Montgomery County Executive Sidney Kramer said yesterday he will run as a write-in candidate in the November general election, a surprise move already causing chaos among his fellow Democrats.
After his upset in last month's bitter Democratic primary election, Kramer made a series of gracious statements accepting his loss and pledging support for the man who defeated him, veteran County Council member Neal Potter.
But yesterday, Kramer said he had changed his mind because he was inundated with calls from people who didn't vote in the primary and from others who said they had misgivings about having supported Potter.
"All of them feel, for whatever reason, they'd like an opportunity to vote for Sid Kramer," he said. "They have asked me if I would allow my name to be used.
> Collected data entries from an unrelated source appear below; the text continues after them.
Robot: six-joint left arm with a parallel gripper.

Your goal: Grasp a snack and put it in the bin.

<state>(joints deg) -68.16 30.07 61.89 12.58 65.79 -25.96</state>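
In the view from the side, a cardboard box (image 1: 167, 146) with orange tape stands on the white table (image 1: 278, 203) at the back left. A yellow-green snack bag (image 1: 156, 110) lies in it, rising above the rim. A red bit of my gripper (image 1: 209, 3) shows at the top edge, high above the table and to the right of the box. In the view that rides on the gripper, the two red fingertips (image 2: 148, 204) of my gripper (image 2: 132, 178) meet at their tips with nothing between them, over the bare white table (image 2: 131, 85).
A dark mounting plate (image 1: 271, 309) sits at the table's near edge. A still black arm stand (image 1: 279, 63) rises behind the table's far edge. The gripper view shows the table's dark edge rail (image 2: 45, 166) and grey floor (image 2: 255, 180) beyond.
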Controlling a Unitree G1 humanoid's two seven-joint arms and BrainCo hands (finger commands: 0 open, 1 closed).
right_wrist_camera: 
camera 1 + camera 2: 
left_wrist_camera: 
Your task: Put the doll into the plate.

I gave it some serious thought and decided I would."
"This is democracy in its purest form . . . to have the voters have a full voice," said Kramer as he announced he would cooperate with a newly organized citizen group spearheading the task of attracting voters for a write-in candidacy.
Potter, who expected to face only Republican Albert Ceccone in the Nov. 6 election, reacted with incredulity yesterday to Kramer's decision to run for a second time.
"I thought he had accepted, in a graceful way that is typical of him, the results of the primary as one is expected to do when one engages in such a primary process," said Potter. "This is an astonishing development."
Kramer's decision, the latest in a series of strange twists in Montgomery County politics this year, caught Democratic Party leaders off guard.
Some leading Democrats said Kramer's bid would be futile -- no write-in candidate has succeeded in recent Montgomery history -- and would serve only to hurt the party while working to the advantage of Republicans. The county GOP, outnumbered in voter registration, has been shut out of local political offices since the 1970s.
County Council member Bruce T. Adams, who had run on Kramer's slate in the primary, said the decision "completely contradicts" everything Kramer said after the primary. "I was impressed with the way he handled himself. I thought it was classy . . . . I am embarrassed for him."
Council President William E. Hanna Jr. said, "I just hate to see it happen. It just hurts me. He is too good a man to take first an upper cut, then a blow to the solar plexus."
Gov. William Donald Schaefer, who was in Montgomery County last night, said, "My view is I have to talk to Sid and see what is going on."
Kramer's announcement came late in the afternoon as an official of a committee calling itself "The Citizens To Write In Sid Kramer" registered with the county Board of Elections. Such a filing is required under election law if a group is to raise money on behalf of a write-in candidate.
The group's chairman is Fran Abrams, a former county employee now active in county day-care issues. She said the group came together because the low turnout in the primary -- 42.9 percent of registered Democrats -- suggested that the results didn't reflect county sentiment as a whole.
She said the group had no money and was composed of civic and school activists. Abrams said no developers or business leaders are involved in the effort. Real estate interests backed Kramer heavily in his primary effort and have remained wary of Potter's positions on growth.
Michael Gildea, newly elected chairman of the county Democratic Party, said a write-in candidacy is an empty political gesture with "no hope of success." He said he tried to discourage Kramer from associating himself with the effort and said he would try strenuously to keep the party united behind Potter.
Elections officials and party regulars said they were not aware of any successful write-in campaign on the local or state level in recent memory. However, never before has a candidate holding an office of Kramer's stature undertaken such a bid.
"These circumstances are a first . . . . It is impossible to predict the outcome," said one Democratic activist.
Kramer's name will not appear on the Montgomery ballot, a computer card on which voters punch a hole next to the names of the candidates they wish to vote for. In write-in cases, voters must write the candidate's name in a prescribed space on the ballot.
Ceccone, the GOP candidate who had been given little chance of defeating the better-known Potter, said Kramer's entry "guarantees a Democratic Party split" that will help him.
Kramer maintained yesterday that he can win and, in a reversal of his and Potter's roles in the primary, declared, "We know it is David against Goliath and there are great odds."
Potter backers last night moved to shore up support, particularly from newly recruited members of the business community.
R. Robert Linowes, a leading real estate lawyer who had supported Kramer in the primary but is now serving on Potter's finance committee, said he would continue to support Potter. "I just don't understand it," he said.